My roommate is the Huckleberry Queen. She harvested about 26 cups of local huckleberries, and if you were reading over the summer, she made a bunch of pies. Since last weekend was Canadian Thanksgiving, and since she had some family come from out of town, she made some muffins. I can attest to the fact that they were wonderful! The recipe came from one of the Best of Bridge cookbooks, The Best of the Best of, And More. The original recipe calls for blueberries, and she decided against putting on the topping.

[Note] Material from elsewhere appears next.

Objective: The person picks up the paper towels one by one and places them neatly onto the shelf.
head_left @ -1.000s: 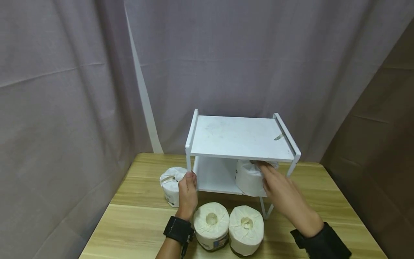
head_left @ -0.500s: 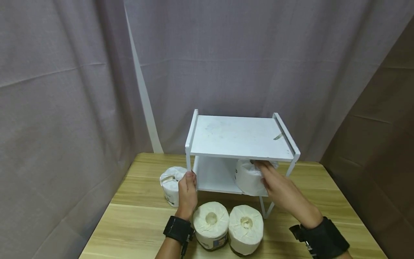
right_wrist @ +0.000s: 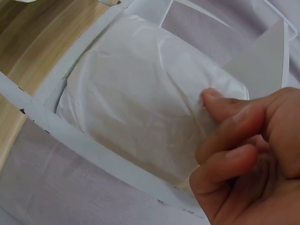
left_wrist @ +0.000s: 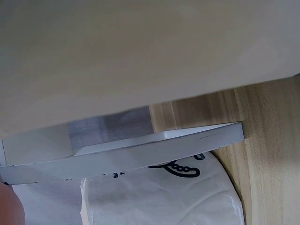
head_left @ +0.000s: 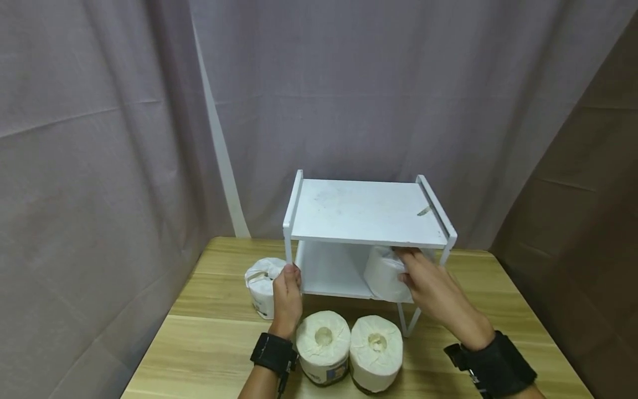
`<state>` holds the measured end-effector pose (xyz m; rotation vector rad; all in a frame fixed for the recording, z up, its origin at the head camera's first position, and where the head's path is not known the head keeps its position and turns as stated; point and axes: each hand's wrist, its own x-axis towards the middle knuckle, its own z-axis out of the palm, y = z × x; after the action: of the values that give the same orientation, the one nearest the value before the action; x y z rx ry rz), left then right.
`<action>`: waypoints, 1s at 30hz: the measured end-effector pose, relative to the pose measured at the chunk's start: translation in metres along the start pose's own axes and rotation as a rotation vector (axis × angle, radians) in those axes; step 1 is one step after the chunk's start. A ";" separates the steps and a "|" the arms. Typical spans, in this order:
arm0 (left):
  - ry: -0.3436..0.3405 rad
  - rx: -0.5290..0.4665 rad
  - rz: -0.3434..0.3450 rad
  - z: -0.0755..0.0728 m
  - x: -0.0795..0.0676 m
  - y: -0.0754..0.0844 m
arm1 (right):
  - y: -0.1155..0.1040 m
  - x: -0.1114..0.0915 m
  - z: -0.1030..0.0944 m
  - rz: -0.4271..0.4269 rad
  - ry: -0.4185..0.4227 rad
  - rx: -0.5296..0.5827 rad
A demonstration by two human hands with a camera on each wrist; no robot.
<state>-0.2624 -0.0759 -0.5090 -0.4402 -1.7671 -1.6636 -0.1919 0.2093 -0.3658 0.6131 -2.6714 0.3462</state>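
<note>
The wrapped roll (head_left: 385,280) sits at the right end of the low shelf (head_left: 329,271) in the white rack (head_left: 369,210). The right hand (head_left: 438,291) grips this roll with bent fingers. The left hand (head_left: 287,296) holds the rack's near left leg (head_left: 288,249). Another roll (head_left: 260,291) is just left of it. Two more, a left-hand roll (head_left: 323,349) and a right-hand roll (head_left: 376,354), stand nearer on the table (head_left: 209,343).

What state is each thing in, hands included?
White rectangular two-tier rack: upright
White cylindrical paper inner roll: on lower tier
White cylindrical paper left roll: upright, crumpled on top
Two cream cylindrical paper front rolls: upright, side by side
Left hand: gripping rack
Right hand: holding inner roll
</note>
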 end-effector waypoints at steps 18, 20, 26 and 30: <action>-0.011 0.003 -0.034 -0.002 -0.001 -0.001 | -0.020 0.017 0.017 0.148 0.121 -0.056; -0.009 0.005 -0.036 -0.003 -0.002 -0.001 | -0.020 0.019 0.019 0.163 0.118 -0.052; -0.010 -0.006 -0.034 -0.003 -0.002 0.000 | -0.020 0.021 0.024 0.159 0.133 -0.055; -0.019 -0.019 -0.033 -0.001 -0.001 0.000 | -0.018 0.021 0.024 0.140 0.127 -0.055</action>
<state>-0.2618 -0.0770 -0.5096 -0.4390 -1.7823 -1.7063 -0.2082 0.1780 -0.3762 0.3760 -2.5979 0.3363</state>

Super Huckleberry Lemon Muffins
2 cups flour
1/2 cup sugar
1 Tbsp baking powder
1/2 tsp salt
zest of 1 lemon
1 cup milk
1/2 cup butter, melted
1 cup huckleberries
Topping: 1/4 cup melted butter, 2 Tbsp lemon juice, 1/2 cup sugar
1. Combine dry ingredients and zest in a large bowl.
2. Combine the liquid ingredients and blend in a medium bowl.
3. Add the liquid to the dry and combine. Batter might be lumpy.
4. Bake @ 375F for about 20 minutes. Yields about 16 muffins.
5. For the topping: in a small bowl combine the butter and lemon juice. Put the sugar in a separate bowl. Slightly cool the muffins on a rack and dip the tops in the lemon butter, then in the sugar. Cool completely.